The SAEM Algorithm

SAEM: Stochastic Approximation of the EM algorithm.

For nonlinear models, Expectations under the posterior are intractable. Monte Carlo integration could be used but are generally computationally expensive in order to ensure convergence. The SAEM algorithm (Delyon et. al. , 1999) introduces a Stochastic Approximation update of the EM combining MC integration and Robbins-Monro update to smooth the iterates.

The first stage is thus very stochastic in order to quickly converge to a neighbourhood of the solution. The second stage, where the stepsize is decreasing, ensures almost sure and pointwise convergence of the algorithm without requiring a large number of MC simulations.

Markov Chain Monte Carlo (MCMC)

MCMC algorithms are a class of methods allowing to sample from a complex distribution. An important class of samplers, called Metropolis- Hastings (MH) algorithm, iteratively draw samples from a proposal distribution q and compute an acceptance ratio.

For Independent Sampler, the proposal is independent of the current state of the chain, and its mixing rate is directly related to the ratio of proposal to the target. This naturally suggests to find a (simple) proposal which approximates the target, see Figure below.

Laplace Approximation Method

For complex posterior distributions, sampling or computing expected values according to that distribution can be intractable. In some cases, it is suitable to just pay attention to the region around the highest value, namely the mode.

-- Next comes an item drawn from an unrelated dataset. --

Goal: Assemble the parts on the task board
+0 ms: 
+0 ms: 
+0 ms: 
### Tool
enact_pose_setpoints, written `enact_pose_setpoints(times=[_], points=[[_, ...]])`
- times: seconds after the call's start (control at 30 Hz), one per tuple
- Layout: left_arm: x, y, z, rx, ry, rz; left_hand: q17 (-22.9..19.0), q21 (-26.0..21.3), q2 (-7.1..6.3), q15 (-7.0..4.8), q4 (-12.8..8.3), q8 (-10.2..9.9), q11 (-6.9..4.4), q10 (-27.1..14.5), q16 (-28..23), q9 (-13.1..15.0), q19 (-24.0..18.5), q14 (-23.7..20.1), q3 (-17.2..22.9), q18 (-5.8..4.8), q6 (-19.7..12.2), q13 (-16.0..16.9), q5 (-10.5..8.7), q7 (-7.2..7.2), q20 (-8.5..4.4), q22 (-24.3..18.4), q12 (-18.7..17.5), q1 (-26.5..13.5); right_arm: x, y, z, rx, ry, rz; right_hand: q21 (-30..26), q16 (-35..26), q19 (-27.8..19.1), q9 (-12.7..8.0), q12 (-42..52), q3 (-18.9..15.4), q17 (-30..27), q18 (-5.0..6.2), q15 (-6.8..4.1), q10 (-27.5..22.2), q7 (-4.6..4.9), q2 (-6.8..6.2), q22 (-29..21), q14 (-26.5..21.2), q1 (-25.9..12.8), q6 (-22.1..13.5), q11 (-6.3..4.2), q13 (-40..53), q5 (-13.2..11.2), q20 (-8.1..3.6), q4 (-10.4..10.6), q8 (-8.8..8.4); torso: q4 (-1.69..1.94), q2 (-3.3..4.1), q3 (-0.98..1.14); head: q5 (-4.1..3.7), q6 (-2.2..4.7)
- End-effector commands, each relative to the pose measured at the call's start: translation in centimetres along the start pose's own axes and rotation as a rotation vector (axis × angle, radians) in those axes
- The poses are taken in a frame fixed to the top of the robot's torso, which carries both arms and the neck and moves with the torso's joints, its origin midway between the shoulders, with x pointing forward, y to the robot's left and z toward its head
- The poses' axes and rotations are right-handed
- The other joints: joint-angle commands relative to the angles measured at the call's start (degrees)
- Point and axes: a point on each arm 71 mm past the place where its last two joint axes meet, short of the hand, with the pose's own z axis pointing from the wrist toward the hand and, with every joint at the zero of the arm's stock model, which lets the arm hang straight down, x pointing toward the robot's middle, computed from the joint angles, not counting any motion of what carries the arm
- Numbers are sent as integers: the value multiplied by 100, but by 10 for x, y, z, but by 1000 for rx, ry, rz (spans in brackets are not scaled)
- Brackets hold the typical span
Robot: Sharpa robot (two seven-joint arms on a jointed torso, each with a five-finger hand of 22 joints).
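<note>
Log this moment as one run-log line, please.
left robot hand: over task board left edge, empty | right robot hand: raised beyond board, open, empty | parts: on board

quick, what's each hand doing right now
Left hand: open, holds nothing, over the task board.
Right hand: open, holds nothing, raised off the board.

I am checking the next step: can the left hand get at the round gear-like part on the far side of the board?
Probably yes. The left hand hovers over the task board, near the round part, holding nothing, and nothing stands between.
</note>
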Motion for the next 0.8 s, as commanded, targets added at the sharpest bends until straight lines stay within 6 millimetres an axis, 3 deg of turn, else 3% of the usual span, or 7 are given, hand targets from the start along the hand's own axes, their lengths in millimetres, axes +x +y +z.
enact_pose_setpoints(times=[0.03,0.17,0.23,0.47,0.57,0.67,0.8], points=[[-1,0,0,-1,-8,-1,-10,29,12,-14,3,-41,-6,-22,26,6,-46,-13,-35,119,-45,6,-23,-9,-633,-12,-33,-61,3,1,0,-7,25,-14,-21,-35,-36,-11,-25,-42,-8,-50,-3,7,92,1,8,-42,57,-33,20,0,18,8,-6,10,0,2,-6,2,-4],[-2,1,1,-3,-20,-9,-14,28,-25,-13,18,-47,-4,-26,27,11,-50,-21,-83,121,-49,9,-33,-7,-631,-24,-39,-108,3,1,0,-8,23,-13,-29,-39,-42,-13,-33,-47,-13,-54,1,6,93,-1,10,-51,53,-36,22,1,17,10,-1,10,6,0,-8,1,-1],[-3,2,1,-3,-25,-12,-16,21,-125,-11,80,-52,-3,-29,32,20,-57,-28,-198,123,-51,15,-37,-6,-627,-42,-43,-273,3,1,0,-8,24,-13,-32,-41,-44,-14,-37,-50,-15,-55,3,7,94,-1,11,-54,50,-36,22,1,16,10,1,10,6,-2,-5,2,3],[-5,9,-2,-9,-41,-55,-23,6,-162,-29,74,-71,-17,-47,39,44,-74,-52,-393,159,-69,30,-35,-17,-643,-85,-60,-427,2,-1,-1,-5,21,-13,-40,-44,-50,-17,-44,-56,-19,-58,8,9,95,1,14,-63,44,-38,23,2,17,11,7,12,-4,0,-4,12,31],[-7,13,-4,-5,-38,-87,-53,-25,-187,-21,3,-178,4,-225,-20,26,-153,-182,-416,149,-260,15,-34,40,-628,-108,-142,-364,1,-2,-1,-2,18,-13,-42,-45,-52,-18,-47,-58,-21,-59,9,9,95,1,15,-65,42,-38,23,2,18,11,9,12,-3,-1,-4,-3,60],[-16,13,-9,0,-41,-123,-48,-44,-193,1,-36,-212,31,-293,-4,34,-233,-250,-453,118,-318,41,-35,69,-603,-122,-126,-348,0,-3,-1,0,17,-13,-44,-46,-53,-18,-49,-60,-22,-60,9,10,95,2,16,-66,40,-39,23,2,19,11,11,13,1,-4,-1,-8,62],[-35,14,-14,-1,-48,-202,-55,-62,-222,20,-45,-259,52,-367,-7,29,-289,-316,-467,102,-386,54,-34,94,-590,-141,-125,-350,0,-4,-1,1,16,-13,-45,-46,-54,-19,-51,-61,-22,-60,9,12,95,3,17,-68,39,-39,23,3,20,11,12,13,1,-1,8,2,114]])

Laplace Approximation leverages a second-order approximation within that high-valued region. Specifically, a Taylor expansion of the log-likelihood around its maximum point is taken up to the second order.

The resulting approximation of the posterior distribution is thus a simple and tractable multivariate Gaussian distribution.

Simulated annealing

Fitting nonlinear mixed effects models requires optimizing a (highly) nonconvex loss function. Simulated annealing (SA) then allows to escape local maximums and improve the convergence towards the global maximum of that nonconvex loss.

In practice, SA constrains the variance of the random effects and the residual error parameters of the model to a certain decay. This avoids the variances to decrease too fast and allows keeping the explored parameter space large for a longer time. It is often used within the SAEM for fitting non mixed models for instance.